AwareNow: Issue 20: The Kind Edition

Page 42

“It should be about consciousness and empathy and openness.”

Murray: (continued) I spent my entire career, and life really, trying to be exceptional, trying to find myself, but yet I found myself on my 60th birthday alone, depressed, and possibly suicidal. I'm wondering what the hell had really all of this been about? Even when I made a list of, on one side, my failures, I had failed marriage, I had one failed company, I had issues with alcohol, and on and on, I had a lot of dysfunctional behaviors as well. And then I had a list of accomplishments that I was very proud of and they were significant within my realm. And I thought -- if you look at this objectively and say, this is just sort of a normal life by this point in time. And yet I felt very dark and very depressed, very much like a failure. And when I dug deeper into that, I realized I'd always felt that way no matter what I was accomplishing, no matter how good things were objectively in my life. Something had always been missing, something was always absent, something was always wrong internally.

One of my best friends, a musician who lived at the opposite end of the spectrum on $1,500 a month playing guitar and fishing, used to say to me regularly, “Man, with everything you've done and everything you have, I can't understand why you're not happy.” And that was the key question. So I thought, well, I need to do something about it, and I spent the next several years delving deep into consciousness and spirituality, reading, meditation, yoga. I took a yoga teacher training course. Consciousness, workshops, shamanism, that type of thing.
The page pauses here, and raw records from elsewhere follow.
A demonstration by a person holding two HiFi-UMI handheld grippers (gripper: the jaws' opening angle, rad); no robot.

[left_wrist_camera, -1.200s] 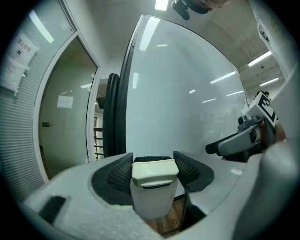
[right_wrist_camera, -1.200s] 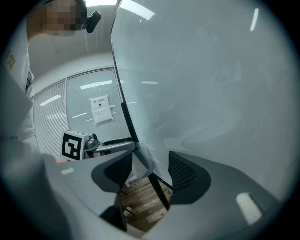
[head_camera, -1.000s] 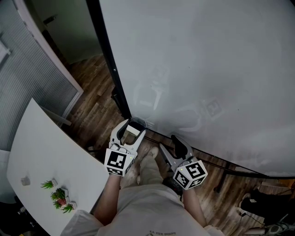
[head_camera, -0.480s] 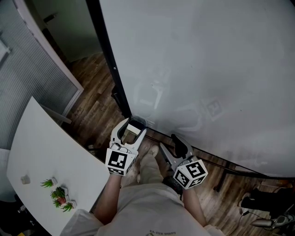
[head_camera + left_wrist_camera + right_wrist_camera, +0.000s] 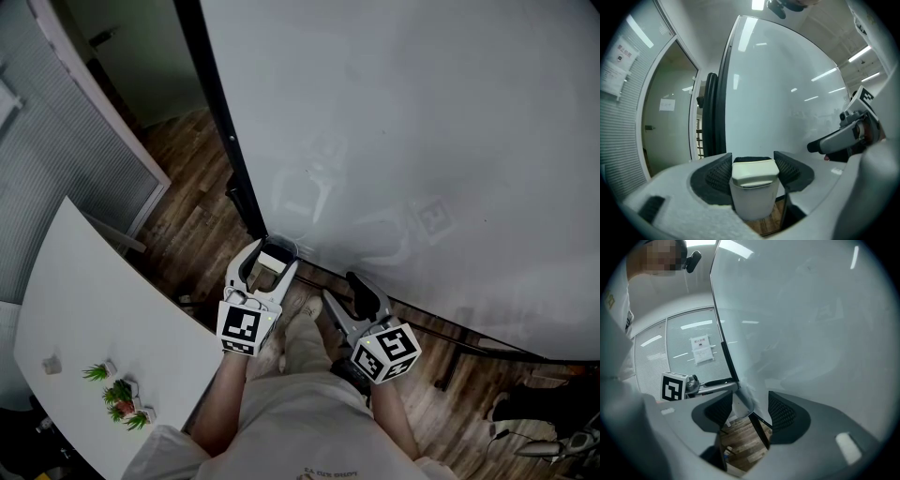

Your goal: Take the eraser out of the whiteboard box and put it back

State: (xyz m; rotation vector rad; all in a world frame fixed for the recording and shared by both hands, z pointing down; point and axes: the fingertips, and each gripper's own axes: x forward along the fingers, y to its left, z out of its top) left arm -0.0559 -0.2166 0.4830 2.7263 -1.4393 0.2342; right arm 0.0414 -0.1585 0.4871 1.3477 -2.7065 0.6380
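My left tongs (image 5: pixel 754 161) are clamped on the pale, blocky plastic eraser (image 5: pixel 754 185), held near the glossy white whiteboard's (image 5: pixel 422 141) lower edge. At their 4 o'clock, my right tongs (image 5: pixel 749 411) stand apart, empty.

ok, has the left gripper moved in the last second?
No. In the head view the left gripper, with the eraser in its jaws, sits at the same spot beside the foot of the whiteboard's black frame.
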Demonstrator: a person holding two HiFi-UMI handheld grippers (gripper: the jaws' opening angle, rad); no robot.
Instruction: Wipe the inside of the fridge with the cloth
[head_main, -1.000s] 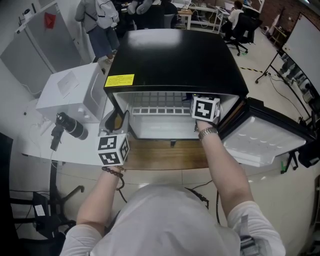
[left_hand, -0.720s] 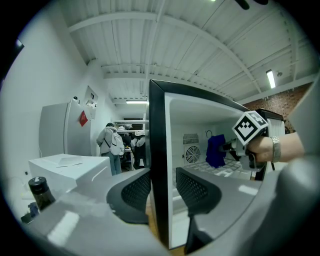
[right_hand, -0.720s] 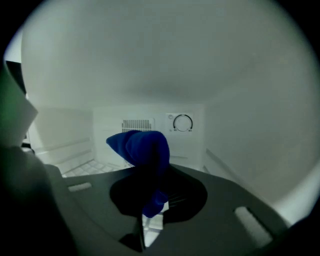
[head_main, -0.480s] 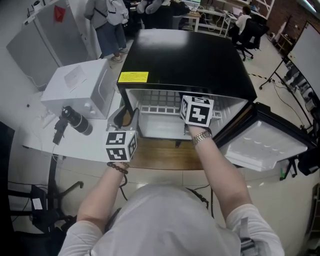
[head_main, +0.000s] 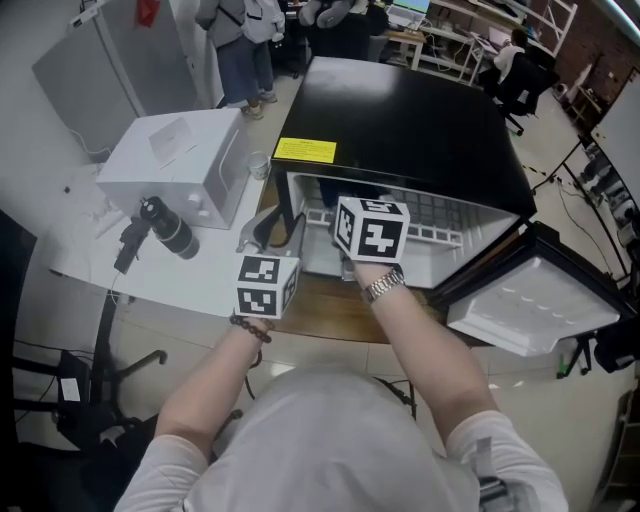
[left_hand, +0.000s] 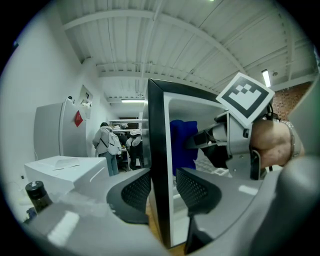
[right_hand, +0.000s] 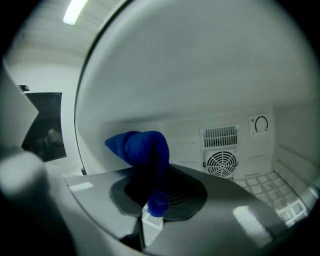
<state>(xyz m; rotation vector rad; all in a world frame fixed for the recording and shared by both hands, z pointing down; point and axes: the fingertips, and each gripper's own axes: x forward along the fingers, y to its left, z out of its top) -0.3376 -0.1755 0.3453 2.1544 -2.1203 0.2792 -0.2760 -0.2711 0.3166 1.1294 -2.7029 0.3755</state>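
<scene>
My left gripper (left_hand: 161, 184) straddles the front edge of the fridge's left side wall (left_hand: 156, 140), and both pads seem to press on it. My right gripper (right_hand: 152, 197) is inside the fridge (head_main: 400, 120), jaws closed on the blue cloth (right_hand: 142, 150). The cloth bunches up above them close to the left inner wall, with the fan grille (right_hand: 221, 164) on the far wall to its right. The door (head_main: 530, 310) stands open at the right.

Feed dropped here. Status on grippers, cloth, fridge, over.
Right gripper shut on blue cloth, inside fridge. Left gripper shut on fridge's left wall. Door open, nothing blocking.
</scene>
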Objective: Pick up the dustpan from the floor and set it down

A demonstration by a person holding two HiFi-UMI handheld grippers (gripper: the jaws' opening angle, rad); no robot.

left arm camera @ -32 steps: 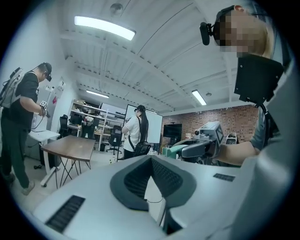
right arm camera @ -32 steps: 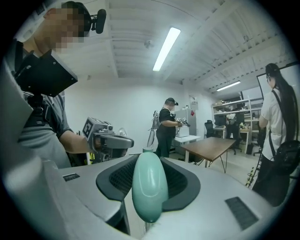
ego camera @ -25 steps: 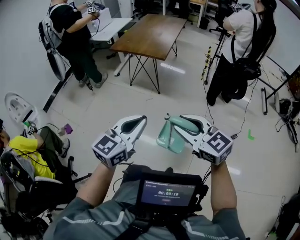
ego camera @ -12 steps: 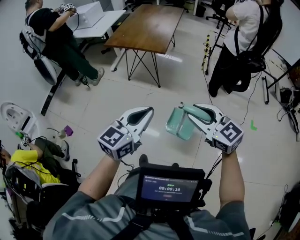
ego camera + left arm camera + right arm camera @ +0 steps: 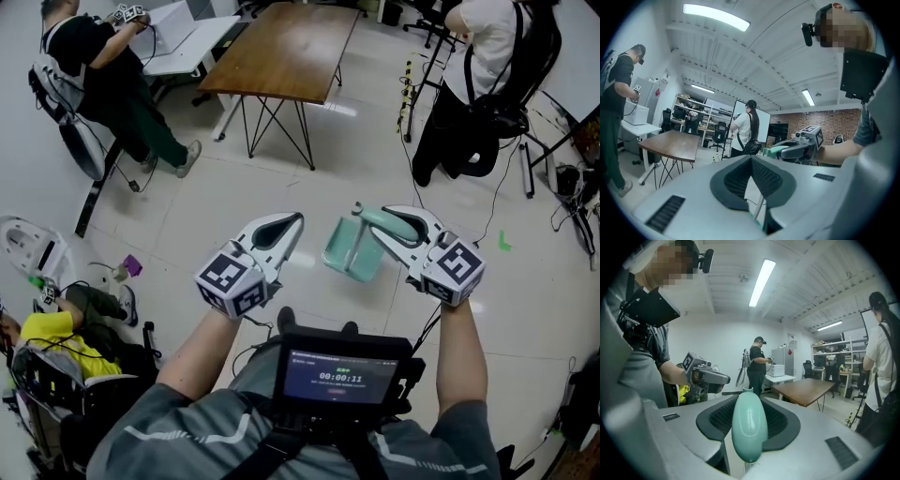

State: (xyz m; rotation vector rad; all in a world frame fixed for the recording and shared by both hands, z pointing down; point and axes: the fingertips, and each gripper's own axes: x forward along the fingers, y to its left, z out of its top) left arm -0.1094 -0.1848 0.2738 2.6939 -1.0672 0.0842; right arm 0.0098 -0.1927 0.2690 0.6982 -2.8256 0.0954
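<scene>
1. A seated person in yellow is far out to the near-left of the wooden table. The picture's left edge cuts this person off, and dark gear half hides them.
2. A person in black stands left of the table at a white desk. The top edge cuts off the desk's far end.
3. The left gripper is on the table's near side. Its jaws meet at the tips with nothing between them.
4. The mint-green dustpan hangs on the table's near side, just right of the left gripper and apart from it. How high it hangs above the floor cannot be judged.
5. The right gripper is clamped on the dustpan's handle. In the right gripper view that handle fills the gap and hides the pan itself.
6. A person in a white top stands right of the table, with their head cut off by the top edge.
7. Bare floor lies open between the table's legs and both grippers.
</scene>
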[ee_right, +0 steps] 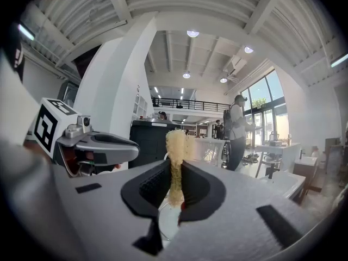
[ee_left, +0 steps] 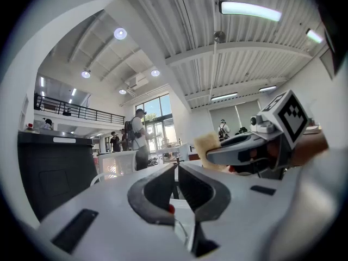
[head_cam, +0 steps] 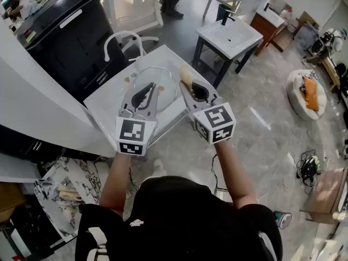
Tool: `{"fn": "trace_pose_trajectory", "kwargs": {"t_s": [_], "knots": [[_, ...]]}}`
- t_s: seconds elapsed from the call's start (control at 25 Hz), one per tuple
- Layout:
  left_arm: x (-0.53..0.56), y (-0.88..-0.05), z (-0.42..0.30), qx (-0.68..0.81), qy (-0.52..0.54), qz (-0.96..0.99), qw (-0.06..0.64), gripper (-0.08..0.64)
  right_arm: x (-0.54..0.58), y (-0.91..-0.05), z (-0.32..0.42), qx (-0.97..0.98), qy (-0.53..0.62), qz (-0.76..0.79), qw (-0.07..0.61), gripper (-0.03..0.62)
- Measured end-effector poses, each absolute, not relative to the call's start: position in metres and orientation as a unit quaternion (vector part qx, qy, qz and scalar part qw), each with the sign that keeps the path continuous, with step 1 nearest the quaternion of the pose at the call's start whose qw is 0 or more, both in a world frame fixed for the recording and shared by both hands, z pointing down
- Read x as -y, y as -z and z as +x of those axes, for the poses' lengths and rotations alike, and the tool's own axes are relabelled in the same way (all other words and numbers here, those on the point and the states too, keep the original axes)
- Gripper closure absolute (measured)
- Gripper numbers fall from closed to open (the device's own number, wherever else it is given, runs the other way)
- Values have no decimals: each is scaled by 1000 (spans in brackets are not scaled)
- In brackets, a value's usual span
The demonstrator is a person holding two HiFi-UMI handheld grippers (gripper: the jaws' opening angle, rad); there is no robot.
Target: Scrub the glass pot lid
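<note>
The glass pot lid is lying flat on the white table. It is a round, clear disc with a thin rim, and the left gripper is partly covering it in the head view. That gripper's dark ribbed jaws are sitting together with nothing between them, pointing level across the table. The right gripper is clamping a pale yellow sponge, coarse and fibrous. The sponge is standing on edge, its long axis running along the jaws and its end sticking out past the tips, just beside the lid's rim.
</note>
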State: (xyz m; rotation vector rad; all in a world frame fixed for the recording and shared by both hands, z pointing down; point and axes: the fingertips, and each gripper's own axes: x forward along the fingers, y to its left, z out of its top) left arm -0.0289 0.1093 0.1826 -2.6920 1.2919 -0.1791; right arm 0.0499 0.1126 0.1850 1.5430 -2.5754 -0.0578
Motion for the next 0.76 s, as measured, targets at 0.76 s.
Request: {"fn": "trace_pose_trajectory", "kwargs": {"t_s": [0.76], "knots": [[-175,-181,-10,-441,53,-892,82,540,-172,-193,60,864,21,500,62,571]]}}
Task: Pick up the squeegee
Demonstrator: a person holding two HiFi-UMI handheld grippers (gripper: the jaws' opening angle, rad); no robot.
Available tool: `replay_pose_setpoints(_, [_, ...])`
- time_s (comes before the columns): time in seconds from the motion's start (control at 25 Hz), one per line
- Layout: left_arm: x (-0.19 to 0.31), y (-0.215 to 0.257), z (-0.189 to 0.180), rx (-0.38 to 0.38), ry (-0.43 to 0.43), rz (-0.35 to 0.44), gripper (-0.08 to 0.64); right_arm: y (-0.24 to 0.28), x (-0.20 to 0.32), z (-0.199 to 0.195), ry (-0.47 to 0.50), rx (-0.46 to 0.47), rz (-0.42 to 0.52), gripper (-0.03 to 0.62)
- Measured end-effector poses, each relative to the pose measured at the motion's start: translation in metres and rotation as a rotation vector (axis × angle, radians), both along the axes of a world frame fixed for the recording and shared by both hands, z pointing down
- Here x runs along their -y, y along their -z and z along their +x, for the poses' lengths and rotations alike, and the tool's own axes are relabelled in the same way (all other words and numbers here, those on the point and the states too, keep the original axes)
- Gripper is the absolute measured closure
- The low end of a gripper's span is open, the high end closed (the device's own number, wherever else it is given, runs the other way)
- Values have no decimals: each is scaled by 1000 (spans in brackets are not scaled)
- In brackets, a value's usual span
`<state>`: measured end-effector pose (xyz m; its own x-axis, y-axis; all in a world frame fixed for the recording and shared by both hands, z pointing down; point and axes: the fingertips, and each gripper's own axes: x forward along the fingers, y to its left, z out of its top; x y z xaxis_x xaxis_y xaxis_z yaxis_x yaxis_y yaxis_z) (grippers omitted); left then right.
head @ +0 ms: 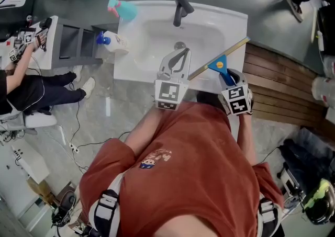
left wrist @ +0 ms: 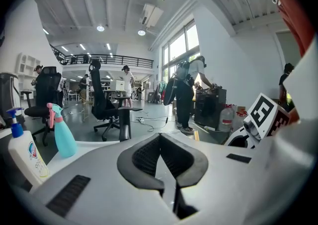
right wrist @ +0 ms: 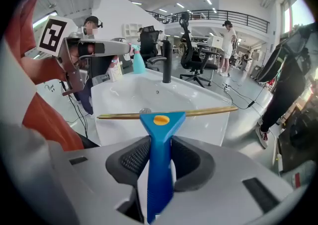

I had come across psychedelics many times, but it was really kind of afraid to try it because I was part of that old school that it was going to be a loss of control and I would just go crazy. But I got to a point where I thought, well, I'm pretty crazy and I feel pretty crazy anyway. Then I ran into a friend at a coffee shop who I hadn't seen in a while and asked her what she was up to, and she said, “I'm going to Costa Rica to do ayahuasca.” And I asked her to let me know how it goes because I was interested. She came back a month later and sent me single word text that just said “go." So I signed up and went to Costa Rica, and ended up doing two weeks down there at Rythmia. And I did about 3 and a half total days in an altered state of consciousness, which was eight ceremonies over a two week period. I had profound healing effects and insights, and just an incredible life experience.

When I came out of that with that renewed sense of self and hope and love and generosity, and service -- the idea that I wanted to be of service -- I thought, well, I wonder if this could be a good leadership tool for people leading organizations, leading businesses, or in fact just leading themselves. I came up with this idea that a CEO was this cultural mantra, that everybody wanted to be exceptional and be a CEO. But it really should mean something else. It should be about consciousness and empathy and openness. I thought, well, that's leading our own life. We need to be leaders in our own life. But nevertheless could it be a valuable leadership tool? So that led to writing the book.

Jack: Say that again please, Murray. What is CEO? What should CEO be again?

Murray: Conscious, Empathetic and Open

Jack: I love that. And just to clarify, what is a ayahuasca? Because Allié and I have never tried it.

Murray: Ayahuasca is an Amazonian plant medicine. It's a tea, essentially, that is a combination of a vine and a leaf, that is brewed in an intentional spiritual manner by the shaman who's going to serve it. And it's a very rigorous process. And this thick gooey, very, very unappealing mud like brew is of psychoactive substances called ayahuasca.